# I think my husband is losing his mind



## Carisma

I need some rational input. I cannot talk to anyone in my RL because I don't want to have them look down on my husband. 

Any feedback is appreciated...though I am sure this just doesn't even make any sense because I am so emotional and upset right now.

There is a lot of history - we have been married for 18 years. I did not realize prior to our marriage that he comes from an incredible amount of crazy and he was abused as a child. He hid the "off" side pretty well when we were dating. 

When we got married I left school to be a wife/mother. I worked a series of small jobs while he had a very good, 6 figure income. I was just working to be busy and very happy in my life. Then we were faced with some female health issues on my part and had to make the decision of kids now or never because I had a condition that needed surgery that would likely end in hysterectomy but there was a chance that a pregnancy would resolve the condition - if we did want kids ever we better do it now. We did want kids, well I did and he said he did. We had 5 pregnancies to get 2 kids and things were good for a while. 

Then about 11 years ago he went through 3 different layoffs in 2 years. He could have found something stable but he was becoming increasing unstable. He had decided that the meds he was on for depression were not helping and he quit taking them. Then he became increasing moody, mean, verbally unkind, pretty much irrational. He took a job doing something that made less than 1/3 of his prior income and at that time we had just decided to home school our kids so I was at home with them and not working. He had promised me all along, because it was very important to me, that I could be a stay at home mom...that was a priority to both of us. So...since i had to contribute income because he wasn't making enough for us and he had lost the insurance when he got laid off, I got trained and started working at a job I could do in the medical industry from home. That worked well because I could work in the wee hours of the morning when everyone was asleep and then home school my kids during the day. It was a win/win for about 6 years. 

All through that time he was saying he was going to find a "real job". Something to get back into his industry, but he had to find the right opportunity. The reality is he never tried. He hates his job, but he won't do anything to find something else. He is doing manual labor with a master's degree. I am worn to a frazzle, so tired I cannot hardly stay upright....when the writing appeared on the wall that due to changes in the laws of health-care, my job will be disappearing in the next 3 years. Because I don't want to try to find a job at walmart, the only other job I am qualified for. So, I started school. I was able to qualify for financial aide, I have gotten scholarships etc. 

I am doing very well. I am slated to be an RN in just 4 more semesters. My husband has not done anything to change his employment situation. He says that he should be the one going to school - I told him I wasn't quitting but he could qualify for financial aid too, got him all the paperwork, showed him how to check out the classes on line etc, he never did anything with it. He tries to back me in a corner and get me to say that I am going to school because I don't believe in him. I try not to get caught, but the bottom line is, if he wanted to do something, he would have. He doesn't. Somebody has to! Our kids are nearly college age. We need more income. I am tired of working all the time. I have not had a day off in 8 years. I want to have a job where I work when I work and I am home when I don't work. Working from home is HARD.
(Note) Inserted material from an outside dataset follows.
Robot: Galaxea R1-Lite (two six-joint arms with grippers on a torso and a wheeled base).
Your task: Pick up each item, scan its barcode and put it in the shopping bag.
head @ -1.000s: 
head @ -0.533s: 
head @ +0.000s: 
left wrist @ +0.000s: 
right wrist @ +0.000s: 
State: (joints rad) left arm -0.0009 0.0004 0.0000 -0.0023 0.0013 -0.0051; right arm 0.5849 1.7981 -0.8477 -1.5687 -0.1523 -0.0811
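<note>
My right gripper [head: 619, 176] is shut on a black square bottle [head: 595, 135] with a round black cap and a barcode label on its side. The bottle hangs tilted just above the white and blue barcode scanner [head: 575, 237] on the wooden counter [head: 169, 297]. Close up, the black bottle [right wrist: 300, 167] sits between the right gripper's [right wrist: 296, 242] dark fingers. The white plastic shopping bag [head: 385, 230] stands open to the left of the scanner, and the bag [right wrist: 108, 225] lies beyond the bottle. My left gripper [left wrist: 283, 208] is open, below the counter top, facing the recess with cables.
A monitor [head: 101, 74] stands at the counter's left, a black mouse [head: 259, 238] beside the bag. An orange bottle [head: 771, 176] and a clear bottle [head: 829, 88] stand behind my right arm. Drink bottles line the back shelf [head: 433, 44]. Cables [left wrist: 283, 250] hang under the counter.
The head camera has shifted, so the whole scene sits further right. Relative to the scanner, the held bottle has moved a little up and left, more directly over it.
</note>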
He is depressed, he has stomach problems because of his depression but he won't listen to me. He will go on a medication because I beg him to then find some obscure little article about some side effect and he develops that particular side effect so he has to stop the medication.

He keeps saying things like when I am done with school I will just take the kids and leave him. That was never my plan...but the more difficult he makes life for me the closer that is to being a reality. It isn't what I want but I cannot live this way.
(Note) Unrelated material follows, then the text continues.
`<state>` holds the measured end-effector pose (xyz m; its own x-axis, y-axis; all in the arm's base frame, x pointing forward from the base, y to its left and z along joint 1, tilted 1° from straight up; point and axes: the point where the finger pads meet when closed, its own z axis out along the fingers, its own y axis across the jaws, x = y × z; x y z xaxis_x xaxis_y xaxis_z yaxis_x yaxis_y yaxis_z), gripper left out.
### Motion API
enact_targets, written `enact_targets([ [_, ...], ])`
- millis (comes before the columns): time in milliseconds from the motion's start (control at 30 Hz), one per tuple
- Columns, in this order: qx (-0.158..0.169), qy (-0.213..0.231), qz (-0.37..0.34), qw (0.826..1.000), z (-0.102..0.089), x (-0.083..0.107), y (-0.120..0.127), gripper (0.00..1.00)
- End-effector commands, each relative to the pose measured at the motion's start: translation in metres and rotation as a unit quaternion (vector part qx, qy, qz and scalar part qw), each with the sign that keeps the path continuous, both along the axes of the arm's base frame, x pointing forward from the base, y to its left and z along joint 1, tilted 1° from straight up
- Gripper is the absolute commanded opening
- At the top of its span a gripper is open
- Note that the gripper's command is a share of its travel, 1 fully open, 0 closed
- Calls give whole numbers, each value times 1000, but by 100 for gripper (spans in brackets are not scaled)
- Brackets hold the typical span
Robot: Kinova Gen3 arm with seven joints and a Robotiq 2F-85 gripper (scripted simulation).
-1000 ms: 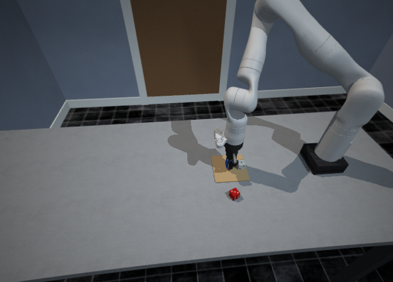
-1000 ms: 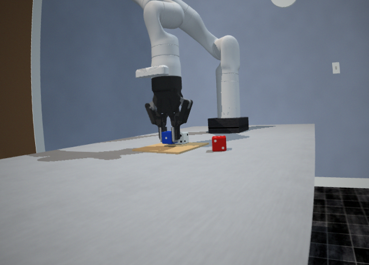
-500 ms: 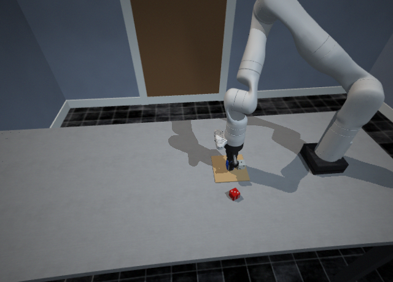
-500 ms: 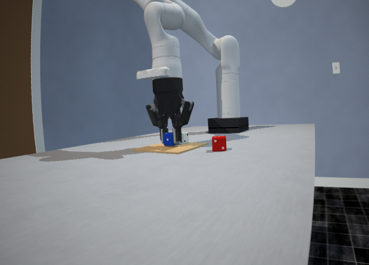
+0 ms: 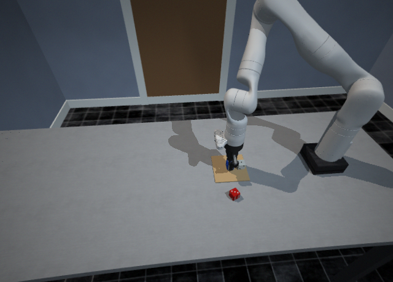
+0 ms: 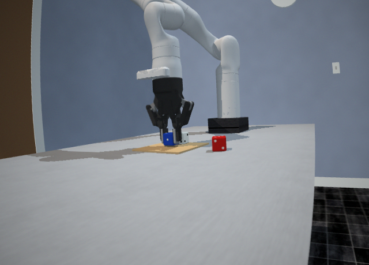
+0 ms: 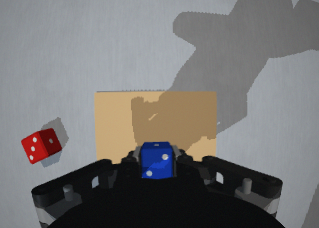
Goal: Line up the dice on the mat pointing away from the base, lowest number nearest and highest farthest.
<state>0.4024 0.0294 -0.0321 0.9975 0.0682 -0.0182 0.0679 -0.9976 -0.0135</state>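
From my seat, working left to right in the exterior view: the tan mat point(image 6: 166, 149) lies flat on the grey table point(image 6: 149, 211), and over its far part I have the gripper point(image 6: 170, 134) pointing straight down. Its fingers are partly closed and clamped on the blue die point(image 6: 168, 138), one finger on each side. The die's underside is at, or just above, the mat; I cannot tell whether it touches. In the wrist view the blue die point(image 7: 158, 160) sits squarely between the fingertips, with two pips on the face toward the camera and the mat point(image 7: 114, 122) beyond it.

Just right of the blue die stands the white die point(image 6: 184, 137), on the mat's right edge, very close to the right-hand finger; contact I cannot make out. In the top view the white die point(image 5: 241, 163) is on the mat's point(image 5: 229, 176) right side, toward the arm's black base point(image 5: 330, 169).

Further right, the red die point(image 6: 218, 143) rests on the table, off the mat and near it. From above, the red die point(image 5: 234, 193) lies nearer the camera than the mat, apart from its near edge.
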Motion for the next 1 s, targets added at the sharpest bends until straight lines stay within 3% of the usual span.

Anyway, I know this is a novel here....but things have gone from bad to worse this month. The day before my most intense semester so far started, his mom died suddenly. For the most part these people have not been our lives as much more than an obligation. However, her illnesses in the past couple years have opened a door where we were connecting more with them and every time we did they had a horrible impact on my husband. He would be crabby and unkind for days afterwards, almost like it took a while for the poison to get out after interacting with them. Well, her death has really just opened up the door to the family's ick - and it has infected my husband. 

It seems like he is trying to destroy my success at school. He commits to study with me or help me with something in the house and then he "loses it" and won't do it and somehow it is because I brought up a taboo subject, or I did some thing that caused him to not help me. But I am feeling so incredibly confused. 

I know that some of these behaviors sound very much like borderline personality, and he has been through a lot of therapy. We know that he is the product of a borderline mother and a crazy father. But he has never been diagnosed as borderline. The counselors have told him he has learned borderline behaviors as a result of his growing up, which is pretty much what borderline is I think...but anyway....there it is, in all the ugly truth....I just need help.

I am sinking in school, behind in everything. Every time I try to go to study group my husband has some issue - throws 80 pounds of "weight" on my shoulders, leaves me falling apart and he leaves the house. When I need to do something urgently, or have a time deadline, he always does something to try to destroy it or opens some door that means that the only way I can be on time is to just walk out in the middle of a "discussion" and then he is upset with me. I feel like I am in a hopeless situation....but there is no way out right now. I have always said the bad things were balanced out by the wonderful person he was when it was just us and our family...but at this point, I haven't seen that person for a while. 

I know that part of it is my stress level, the fact that I am getting very little sleep, he is laid off for the winter (his work is seasonal) and winter is always bad because he is particularly moody etc, he is trying to grieve for something...but I need a friend, a support, a hero...instead I feel like he is a soul sucking zero trying to keep me from moving forward. 

I want to find what we used to have. I want to go back to the stress free days....I wish I understood what has happened to him, how to help him, how to fix this....but it just gets worse and worse. I am so stressed out I don't know what to do but sit here and cry.


----------



## EleGirl

You are going through a lot.

The first thing you need to do is withdraw some emotionally from him. It wil make you stronger. All of his anger, rants, and antics are about him, not you. When he pulls one of them realize this and do not let them pull you down.

One thing you can do is to study at school more. Or go to a local library. 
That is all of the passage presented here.